We’re moving very quickly into data sizes and result set complexities that exceed our ability as people to evaluate. That’s led to the rise of “big data” and data science. Our solution is an increasing reliance on machine learning methodologies to parse through what we can’t and reduce the complexity to something manageable. How we program that parsing is leading to a massive problem for data science. How we handle this and other challenges will determine the future of the profession.
The Problem of Bias
What’s signal and what’s noise or, asked another way, what’s important and what’s not? People develop heuristics to make that determination. Study decision making and it’s obvious that those heuristics are deeply biased. As a result we can make leaps of intuition and we can also fall for the simple tricks casinos play on us. Our biases blind us to certain information while causing us to rely more heavily on other types. The bottom line is that what people think is important is heavily influenced by our biases.
Machine learning in data science is represented as exactly the opposite. That’s the cornerstone claim, right? If machine learning’s capabilities are no different than our own heuristics then what’s the point? “Big Data” is supposed to be providing a different perspective; one rooted in data, able to see beyond our own biases and limitations.
Please don’t think I’m entering into the machine vs. human debate. I’m making the point that “Big Data” is supposed to be different than what we do on our own. Without that difference, it falls short of its potential. Is it still useful for simplifying large datasets? Yes but isn’t that just efficiency allowing us to speed up the process? That’s great but no major advance. We’ve been using technology to speed up processes for a while now. Will data science achieve its promise if it relies on the same heuristics we do? No more often than we would on our own which means, no.
But Data Scientists Are Trained To Detect Bias, Right?
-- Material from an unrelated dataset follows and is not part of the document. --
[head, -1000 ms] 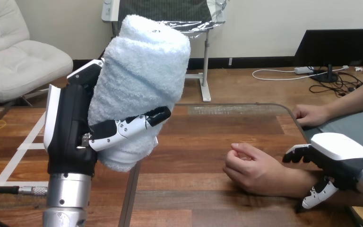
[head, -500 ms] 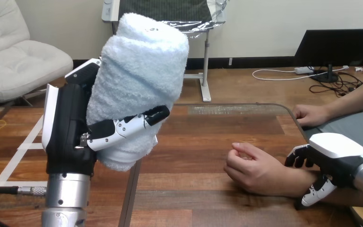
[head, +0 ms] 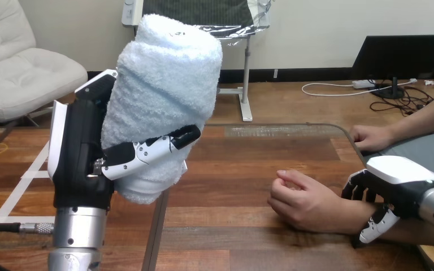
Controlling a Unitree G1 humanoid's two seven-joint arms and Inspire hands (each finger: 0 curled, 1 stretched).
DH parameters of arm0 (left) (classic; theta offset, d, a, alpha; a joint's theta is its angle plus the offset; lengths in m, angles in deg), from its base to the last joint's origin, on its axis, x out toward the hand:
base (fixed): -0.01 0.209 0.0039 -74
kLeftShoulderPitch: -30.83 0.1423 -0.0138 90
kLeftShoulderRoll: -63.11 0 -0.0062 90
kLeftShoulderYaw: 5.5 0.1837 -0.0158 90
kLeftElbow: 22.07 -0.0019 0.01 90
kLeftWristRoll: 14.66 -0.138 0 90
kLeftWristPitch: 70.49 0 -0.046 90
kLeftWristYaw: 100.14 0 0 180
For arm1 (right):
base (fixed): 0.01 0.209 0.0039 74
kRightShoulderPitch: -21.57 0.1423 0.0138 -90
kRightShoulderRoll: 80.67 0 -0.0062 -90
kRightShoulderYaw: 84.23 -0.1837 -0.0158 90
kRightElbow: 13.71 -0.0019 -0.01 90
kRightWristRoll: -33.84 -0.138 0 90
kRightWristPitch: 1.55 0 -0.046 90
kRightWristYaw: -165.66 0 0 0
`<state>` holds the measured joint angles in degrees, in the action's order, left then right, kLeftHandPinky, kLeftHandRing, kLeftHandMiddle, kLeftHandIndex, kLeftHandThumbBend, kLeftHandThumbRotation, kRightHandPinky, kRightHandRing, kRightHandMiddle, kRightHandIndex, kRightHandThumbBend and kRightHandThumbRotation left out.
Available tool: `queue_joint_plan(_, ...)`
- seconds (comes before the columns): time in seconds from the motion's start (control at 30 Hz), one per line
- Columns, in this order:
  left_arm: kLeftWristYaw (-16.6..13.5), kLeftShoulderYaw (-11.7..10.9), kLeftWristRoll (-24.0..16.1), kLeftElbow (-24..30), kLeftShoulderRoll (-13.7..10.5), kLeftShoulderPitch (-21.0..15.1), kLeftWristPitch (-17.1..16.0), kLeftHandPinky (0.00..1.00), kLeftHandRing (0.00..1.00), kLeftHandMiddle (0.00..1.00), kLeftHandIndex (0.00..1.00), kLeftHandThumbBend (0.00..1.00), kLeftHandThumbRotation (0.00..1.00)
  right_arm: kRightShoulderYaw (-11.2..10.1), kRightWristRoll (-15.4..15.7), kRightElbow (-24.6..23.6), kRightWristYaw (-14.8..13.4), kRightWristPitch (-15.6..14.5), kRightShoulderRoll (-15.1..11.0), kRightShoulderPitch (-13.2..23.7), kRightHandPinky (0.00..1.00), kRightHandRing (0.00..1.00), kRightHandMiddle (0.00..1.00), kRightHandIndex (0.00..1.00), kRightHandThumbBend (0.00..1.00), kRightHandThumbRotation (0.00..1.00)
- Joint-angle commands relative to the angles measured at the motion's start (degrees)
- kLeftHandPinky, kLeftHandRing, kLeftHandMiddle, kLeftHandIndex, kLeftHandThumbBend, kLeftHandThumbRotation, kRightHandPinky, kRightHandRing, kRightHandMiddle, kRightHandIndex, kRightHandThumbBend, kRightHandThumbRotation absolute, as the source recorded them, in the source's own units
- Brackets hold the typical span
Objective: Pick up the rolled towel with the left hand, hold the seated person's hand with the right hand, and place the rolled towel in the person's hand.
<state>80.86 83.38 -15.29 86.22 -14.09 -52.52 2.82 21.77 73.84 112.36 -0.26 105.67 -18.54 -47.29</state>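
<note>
My left hand (head: 82, 164) is raised upright at the left, thumb and fingers curled round a pale blue rolled towel (head: 161, 101) that stands high above the wooden table (head: 231, 169). The person's hand (head: 302, 200) rests loosely curled on the table at the right, palm side up. My right hand (head: 398, 183) sits over the person's wrist, fingers curled over its far side and thumb on its near side.
The person's other hand (head: 373, 136) rests on the table's far right edge. A seam in the tabletop (head: 155, 231) runs below the towel. White tape lines (head: 25, 180) mark the floor at the left.
My left hand and the towel have drifted slightly left. My right hand has edged a little up and closer round the person's wrist. The person's hand has stayed still.
</note>
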Motion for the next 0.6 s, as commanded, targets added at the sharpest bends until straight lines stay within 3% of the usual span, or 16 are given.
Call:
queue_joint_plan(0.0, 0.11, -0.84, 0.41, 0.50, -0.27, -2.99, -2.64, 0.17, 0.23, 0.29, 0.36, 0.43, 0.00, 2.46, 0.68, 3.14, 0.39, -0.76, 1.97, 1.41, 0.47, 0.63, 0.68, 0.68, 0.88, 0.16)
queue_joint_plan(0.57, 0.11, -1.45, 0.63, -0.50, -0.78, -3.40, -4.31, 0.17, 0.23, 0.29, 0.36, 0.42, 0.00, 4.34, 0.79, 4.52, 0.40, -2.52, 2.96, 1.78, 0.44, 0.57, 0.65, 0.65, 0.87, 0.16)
We are. We look for bias in data sources and results. Any data source which excludes a portion of our target population is biased. When results mirror our assumptions too closely (100% of emails which contain the word ‘Viagra’ we reported as spam) they are looked at for bias. When correlations lead to a flawed hypothesis (As the numbers of pirates have declined average global temperatures have risen) they are tossed out as irrelevant using further experimentation to refute the hypothesis.
The experiment is really our last line of defense against bias. Experiments have moved us beyond faulty assumptions about a flat earth and taken black holes out of Sci-Fi. In data science, a disciplined scientific method is moving businesses past bad assumptions and proving out new business models.
Anyone who’s done a data experiment knows most are time consuming, labor intensive efforts. So to achieve the promise of “Big Data” which is the removal of our own biases to reveal genuine insights, we sacrifice the speed business craves.
Here’s the Problem
We are left with two options. Introduce our own biases and realize the same results we get on our own but faster. Remove our biases and make new discoveries slowly. Neither scenario is ideal. Again, I’m not disputing that progress has been made but what I’m saying is we’ve only achieved incremental progress while we’re promising a revolution.
Automation is the solution to this that I hear most often. We’re already automating the heuristic approach which dramatically illustrates the problems bias presents. Automating the experimental approach leads to a completely different issue. If you automate the experimental approach then the question becomes which hypothesis do we test? Again we need to remove our own biases so let’s automate the hypothesis discovery process. That leads to a lot more hypothesis discovered which leads to a lot more experiments and slows things down even more. Let’s automate a process to prioritize the most important hypothesis first.
Here’s where our AI starts quoting Socrates. Is the pattern important because the programmer thinks it is or does the programmer think a pattern is important because it is important? The first solution, the pattern is important because the programmer thinks it is, is obviously biased which we’re trying to avoid. The second solution means the programmer cannot be trusted as the source for the heuristic to determine what patterns are important. The machine must therefore create its own by experimenting with every pattern it finds to determine an unbiased heuristic.
What defines experimental success? Is a business model successful if it leads to short term profits at the expense of longer term success? Is a business model that pays tomorrow at the cost of today’s success better? Is a business model only a success if it works both in the short and the long term? Is success defined by revenue, margin, business value or some combination?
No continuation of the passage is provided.